The analysis results of the subjects' attribute analyzing unit and the voice—image correlation analyzing unit will be sent at the same time to attention information arranging unit 110. Here, the statistical information relating to the attributes of and the degree of attention paid by the users having seen the image displayed will be arranged in order. The statistical information obtained will be provided by the communicating unit 112 to the source of distribution of the image and will be used for the elaboration of the future image distribution program.
The computing device analyzes the attributes of the subjects, analyzes the correlation between the voice and image, arranges in order the information on watchful eyes, selects the output images and performs other similar operations by executing the respective prescribed program.
The word spotting module 316 compares the key word information 308 that had been sent in accompaniment of the output image data 118 with the voice data and judges whether the voice data contain the key word.
The scene-splitting module 318 splits the voice data into different scenes based on information such as amplitude, spectrum and the like. The simplest method is that of judging that a scene has ended when the time during which amplitude remains below a certain fixed value has continued for more than a fixed length of time. A more sophisticated method of splitting scene can be that wherein the result of study in the field called “Auditory Scene Analysis” is applied. The scene-splitting method based on the auditory scene analysis is described in details in Bregman: “Auditory Scene Analysis: Perceptual Organization of Sound (MIT Press, 1994, ISBNO-262-5219 5-4) (Non-patent Document 1) and other similar literature.

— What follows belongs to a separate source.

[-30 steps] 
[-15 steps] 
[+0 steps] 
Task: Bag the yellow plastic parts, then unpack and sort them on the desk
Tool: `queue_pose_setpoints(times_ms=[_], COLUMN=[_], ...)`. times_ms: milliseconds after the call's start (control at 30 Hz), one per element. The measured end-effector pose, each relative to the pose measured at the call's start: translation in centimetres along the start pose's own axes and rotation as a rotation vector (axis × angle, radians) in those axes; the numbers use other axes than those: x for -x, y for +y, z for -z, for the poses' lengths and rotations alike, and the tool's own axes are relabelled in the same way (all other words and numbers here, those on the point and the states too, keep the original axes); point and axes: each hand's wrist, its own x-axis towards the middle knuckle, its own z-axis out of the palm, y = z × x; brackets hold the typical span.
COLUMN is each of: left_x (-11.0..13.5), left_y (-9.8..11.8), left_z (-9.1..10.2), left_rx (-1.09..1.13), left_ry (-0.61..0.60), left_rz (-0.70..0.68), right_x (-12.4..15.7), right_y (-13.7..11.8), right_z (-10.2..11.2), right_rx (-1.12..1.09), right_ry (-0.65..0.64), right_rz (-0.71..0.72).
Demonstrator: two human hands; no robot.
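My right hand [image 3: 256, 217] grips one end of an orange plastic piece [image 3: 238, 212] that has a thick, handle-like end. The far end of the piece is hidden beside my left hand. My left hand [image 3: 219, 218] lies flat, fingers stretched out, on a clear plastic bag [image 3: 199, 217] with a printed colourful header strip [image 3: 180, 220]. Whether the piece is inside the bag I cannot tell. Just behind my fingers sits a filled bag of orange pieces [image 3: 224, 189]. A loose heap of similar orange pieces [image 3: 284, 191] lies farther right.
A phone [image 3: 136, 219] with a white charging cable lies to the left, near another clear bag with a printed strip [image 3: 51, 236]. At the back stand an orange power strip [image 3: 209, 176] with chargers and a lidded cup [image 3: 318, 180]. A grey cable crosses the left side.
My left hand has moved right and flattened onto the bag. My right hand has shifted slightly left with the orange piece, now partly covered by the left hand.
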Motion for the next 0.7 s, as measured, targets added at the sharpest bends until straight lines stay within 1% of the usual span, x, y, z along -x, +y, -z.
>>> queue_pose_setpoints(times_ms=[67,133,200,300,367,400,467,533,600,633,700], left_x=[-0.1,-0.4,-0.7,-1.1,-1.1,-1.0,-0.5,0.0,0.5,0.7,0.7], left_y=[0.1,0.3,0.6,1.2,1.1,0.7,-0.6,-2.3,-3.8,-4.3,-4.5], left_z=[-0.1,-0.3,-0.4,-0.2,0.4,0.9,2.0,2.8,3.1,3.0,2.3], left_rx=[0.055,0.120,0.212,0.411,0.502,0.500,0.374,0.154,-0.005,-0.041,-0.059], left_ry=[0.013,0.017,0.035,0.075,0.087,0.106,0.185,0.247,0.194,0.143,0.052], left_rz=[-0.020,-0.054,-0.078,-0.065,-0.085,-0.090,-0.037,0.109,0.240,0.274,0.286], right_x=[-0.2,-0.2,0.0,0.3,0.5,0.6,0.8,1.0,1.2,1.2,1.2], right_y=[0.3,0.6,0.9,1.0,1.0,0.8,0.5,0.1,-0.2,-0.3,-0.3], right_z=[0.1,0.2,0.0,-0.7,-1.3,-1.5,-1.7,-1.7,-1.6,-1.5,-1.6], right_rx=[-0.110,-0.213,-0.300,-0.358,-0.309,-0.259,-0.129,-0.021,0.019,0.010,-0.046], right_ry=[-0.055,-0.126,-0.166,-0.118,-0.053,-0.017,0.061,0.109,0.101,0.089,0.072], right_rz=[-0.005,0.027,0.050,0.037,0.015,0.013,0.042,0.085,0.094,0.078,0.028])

On the other hand, the output image data 118 sent from the image outputting unit 116 is similarly split into different scenes. Generally, images output by the image outputting unit are those created in advance by devoting much time and work, and it is possible to provide information on the dividing lines between different scenes. In such a case, different scenes can be split simply by having this information read. And if scenes are not split in advance for some reasons, it is possible to split them automatically. As the method for automatically splitting images recorded on video tapes and the like into different scenes, those described in Ueda, et al.: IMPACT: An Interactive Natural Motion Picture Dedicated Multimedia Authoring System (CH I' 91, ACM, pp. 343-350, 1991) (Non-patent Document 2) and other similar literature can be used. And if image data 302 can be used, it is possible to split images into different scenes by applying similar methods to these data.

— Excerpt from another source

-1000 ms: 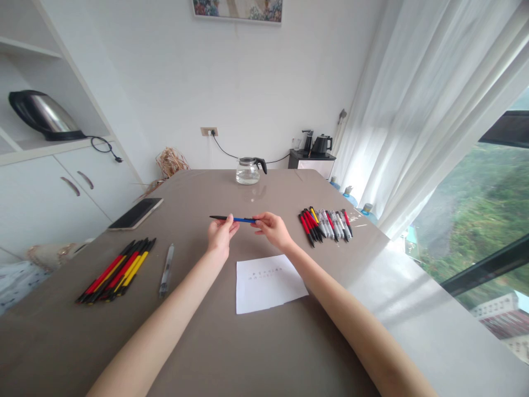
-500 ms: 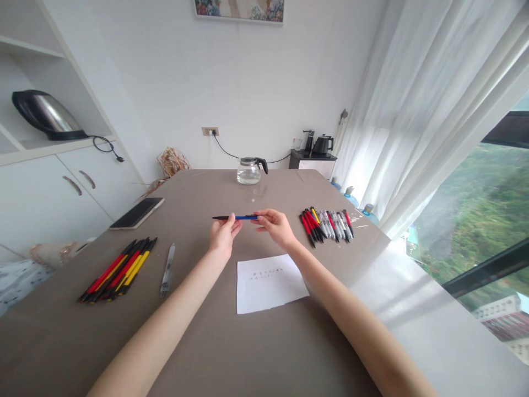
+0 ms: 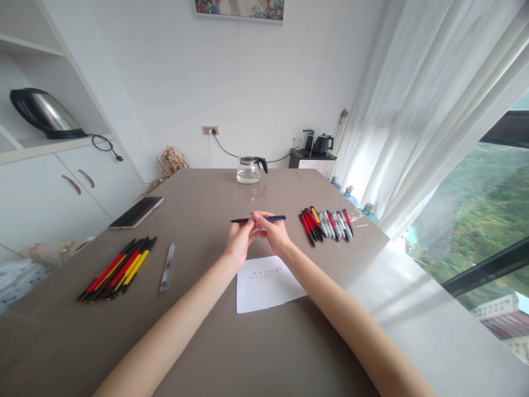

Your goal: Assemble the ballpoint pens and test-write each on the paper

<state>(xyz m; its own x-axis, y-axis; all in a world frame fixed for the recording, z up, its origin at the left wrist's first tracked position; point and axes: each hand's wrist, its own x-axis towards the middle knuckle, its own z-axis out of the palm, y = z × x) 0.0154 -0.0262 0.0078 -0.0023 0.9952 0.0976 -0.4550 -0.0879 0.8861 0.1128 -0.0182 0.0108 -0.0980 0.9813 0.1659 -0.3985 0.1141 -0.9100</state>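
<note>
A blue pen (image 3: pixel 270 218) with a black tip is held level above the grey table (image 3: pixel 206 336), its tip pointing left. My left hand (image 3: pixel 238 245) pinches it near the black end. My right hand (image 3: pixel 273 233) pinches its middle, fingers closed. Both hands touch each other just above a white sheet of paper (image 3: pixel 266 282) with a little writing on it.
A bundle of red, black and yellow pens (image 3: pixel 118 269) lies at the left with a clear pen (image 3: pixel 167 269) beside it. More pens (image 3: pixel 326 223) lie at the right. A dark notebook (image 3: pixel 137 212) and a glass jug (image 3: pixel 249 170) sit farther back.
Both hands and the blue pen have shifted to the right. The hands have come together on the pen, and its blue end now sticks out past my right hand.
</note>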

Based on the result of scene splitting in the image data, voice data and output image data thus obtained respectively, these relationships of collation will be examined by a scene collating module 322. The method of examining the relationship of collation will be described in details later on. The voice data 304 will also be sent to a frequency analyzing module 320, where various parameters of voice will be extracted. The parameters here include for example, power of the whole voice, power limited to a specific frequency zone, the fundamental frequency and the like. On the other hand, data corresponding thereto are assigned in advance to the output image data, and both of them are compared by the frequency collating module 324 to estimate correlation. The results acquired by the attention direction estimating module 314, the word spotting module 316, the scene collating module 322 and the frequency collating module 324 will be sent to the correlation judging module 326, which consolidates various results and renders the final judgment.
The spatial attribute analysis will be conducted on the inputs from a plurality of microphones by two modules, i.e. the amplitude detecting module 910 and the phase difference detecting module 912, and the position judging module 914 estimates the position of users based on the result obtained thereby. At this time, reference will be made to the equipment arrangement information DB 916 showing how equipment such as microphones are actually arranged by what positional relationship. As the simplest operating method for judging position, there is for example a method of choosing the microphone showing the maximum amplitude from the results of amplitude detection by ignoring the result of detecting phase difference, and confirming the position of the microphone by the equipment arrangement information DB. A more precise method can be that of estimating the distance between various microphones and the sound source from the result of amplitude detection by taking into account the principle that the energy of sound is inversely proportional to the square of the distance from the sound source. It is also possible to estimate the direction of the sound source by detecting the phase difference of the sound that has arrived between two microphones and by comparing the wavelength of the sound. Although the values obtained by these methods are not necessarily precise due to the impacts of noises, it is possible to raise the degree of reliability by combining a plurality of estimated results. In addition, the algorithm of estimating the position of sound source by the use of a plurality of microphones is described in details in such documents as Kobayashi et al., “Estimation of the position of a plurality of speakers by the free arrangement of a plurality of microphones” (Journal of Electronic Information Communication Society A. Vol. J82 A, No. 2, pp. 193-200, 1999) (Non-patent Document 3). Incidentally, when image data 302 can be used, the determination of the position of users by directly using them can be used at the same time.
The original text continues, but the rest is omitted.